#### [Source data]
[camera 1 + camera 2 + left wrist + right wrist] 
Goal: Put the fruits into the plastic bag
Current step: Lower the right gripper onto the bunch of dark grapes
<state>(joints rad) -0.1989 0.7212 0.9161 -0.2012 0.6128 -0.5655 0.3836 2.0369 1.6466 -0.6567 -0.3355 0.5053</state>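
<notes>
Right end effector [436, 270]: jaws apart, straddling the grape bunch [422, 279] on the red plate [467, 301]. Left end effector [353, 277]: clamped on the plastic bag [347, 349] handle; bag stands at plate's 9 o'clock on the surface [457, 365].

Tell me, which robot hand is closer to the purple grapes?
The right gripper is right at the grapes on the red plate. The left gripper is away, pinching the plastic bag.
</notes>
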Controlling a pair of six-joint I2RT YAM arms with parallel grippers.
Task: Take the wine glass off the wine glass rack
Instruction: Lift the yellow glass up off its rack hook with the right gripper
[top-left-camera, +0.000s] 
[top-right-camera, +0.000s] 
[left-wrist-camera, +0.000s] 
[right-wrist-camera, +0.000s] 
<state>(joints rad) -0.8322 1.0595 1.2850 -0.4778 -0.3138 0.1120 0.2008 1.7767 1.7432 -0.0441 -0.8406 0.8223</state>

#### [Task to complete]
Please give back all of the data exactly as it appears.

#### [Expected output]
[camera 1 + camera 2 + left wrist + right wrist] 
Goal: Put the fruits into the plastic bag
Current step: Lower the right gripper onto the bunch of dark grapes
<state>(joints rad) -0.1989 0.7212 0.9161 -0.2012 0.6128 -0.5655 0.3836 2.0369 1.6466 -0.6567 -0.3355 0.5053</state>
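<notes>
Right end effector [436, 270]: jaws apart, straddling the grape bunch [422, 279] on the red plate [467, 301]. Left end effector [353, 277]: clamped on the plastic bag [347, 349] handle; bag stands at plate's 9 o'clock on the surface [457, 365].

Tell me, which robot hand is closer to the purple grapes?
The right gripper is right at the grapes on the red plate. The left gripper is away, pinching the plastic bag.
</notes>
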Controlling a pair of six-joint I2RT YAM arms with parallel grippers.
Task: Take the wine glass off the wine glass rack
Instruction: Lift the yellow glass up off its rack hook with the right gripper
[top-left-camera, +0.000s] 
[top-right-camera, +0.000s] 
[left-wrist-camera, +0.000s] 
[right-wrist-camera, +0.000s] 
<state>(joints rad) -0.8322 1.0595 1.2850 -0.4778 -0.3138 0.1120 0.2008 1.7767 1.7432 -0.0441 -0.8406 0.8223</state>

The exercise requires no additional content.